「日本のエッセンス 富士山」
昨年の夏に「日本のエッセンス 祇園祭」を作品解説で書きましたが、
今日から不定期ですが、日本のエッセンスシリーズを順に紹介していきたいと思います。
作品解説というよりは作品と場所と解説という感じでいきます。
第1作品は「富士山」
1998年に発表された記念すべき日本のエッセンスシリーズ第1弾となる作品。
(ちなみに同時に「日本のエッセンス金閣寺」も発表されている。)
(解説)
「私が各地を旅してから長い年月が経過していますが(40年近く)
何にしても言葉にして語るのは得意ではないのですが、
今も、時々眼を閉じると、昔の歩いた日本の情景が浮かんできます。
いつも記憶というのは全てを美しくしてしまう。
このシリーズがみなさんの
ごくわずかなそれになってくれれば嬉しく思います。」
2003年に日本のエッセンス画集「ジャパン」の発表に当たって寄せた一文です。
ヤマガタ自身も懐かしさを感じながら描いたことでしょう。
この富士山の実際の写真がこちら!
実際に富士山を描くために、スケッチブック手に、とリュックサックを担ぎ
静岡の日本平~山梨県~箱根
とぐるっとまわりながら、スケッチをしたようです。
また、チャコールによるスケッチだけでなく、墨や水彩もつかいながら数日かけながら回りました。

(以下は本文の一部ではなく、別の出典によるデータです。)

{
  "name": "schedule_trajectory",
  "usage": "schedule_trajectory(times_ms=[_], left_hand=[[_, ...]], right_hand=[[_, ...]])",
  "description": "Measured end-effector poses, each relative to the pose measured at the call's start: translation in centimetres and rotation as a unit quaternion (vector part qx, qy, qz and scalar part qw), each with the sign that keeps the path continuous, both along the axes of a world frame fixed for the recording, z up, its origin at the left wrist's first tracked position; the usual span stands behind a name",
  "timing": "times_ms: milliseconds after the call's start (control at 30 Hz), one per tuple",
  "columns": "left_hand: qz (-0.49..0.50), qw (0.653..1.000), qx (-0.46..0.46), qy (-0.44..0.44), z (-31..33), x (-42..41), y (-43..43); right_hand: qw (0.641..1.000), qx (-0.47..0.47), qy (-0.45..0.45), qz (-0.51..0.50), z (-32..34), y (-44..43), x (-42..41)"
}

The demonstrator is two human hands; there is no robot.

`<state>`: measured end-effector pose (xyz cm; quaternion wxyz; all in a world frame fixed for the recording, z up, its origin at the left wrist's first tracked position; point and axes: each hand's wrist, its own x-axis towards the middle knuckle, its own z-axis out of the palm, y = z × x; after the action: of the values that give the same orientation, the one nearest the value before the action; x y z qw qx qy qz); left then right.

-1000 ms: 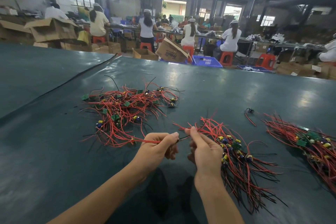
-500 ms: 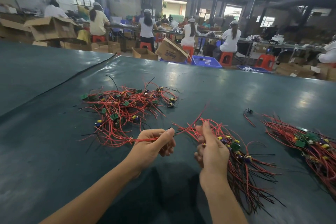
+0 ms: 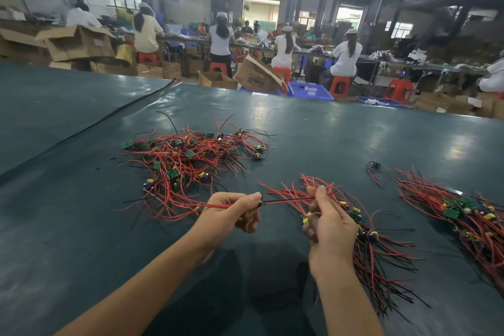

日本のエッセンスのシリーズのなかでも一番多くの作品を富士山で描いています。
(順に記事にしていきます)
このシリーズでよくなぜ人物が・・・ッと質問されます。(他の作品、シリーズでもそうですが)
懐かしい景色を見て奇麗だな~っと感じるだけではなく、
その景色を一緒に見た人や、過ごした時間、季節色々なことを
同時に思い出しませんか?
ヒロヤマガタはそんな情景をえがいているのでしょう。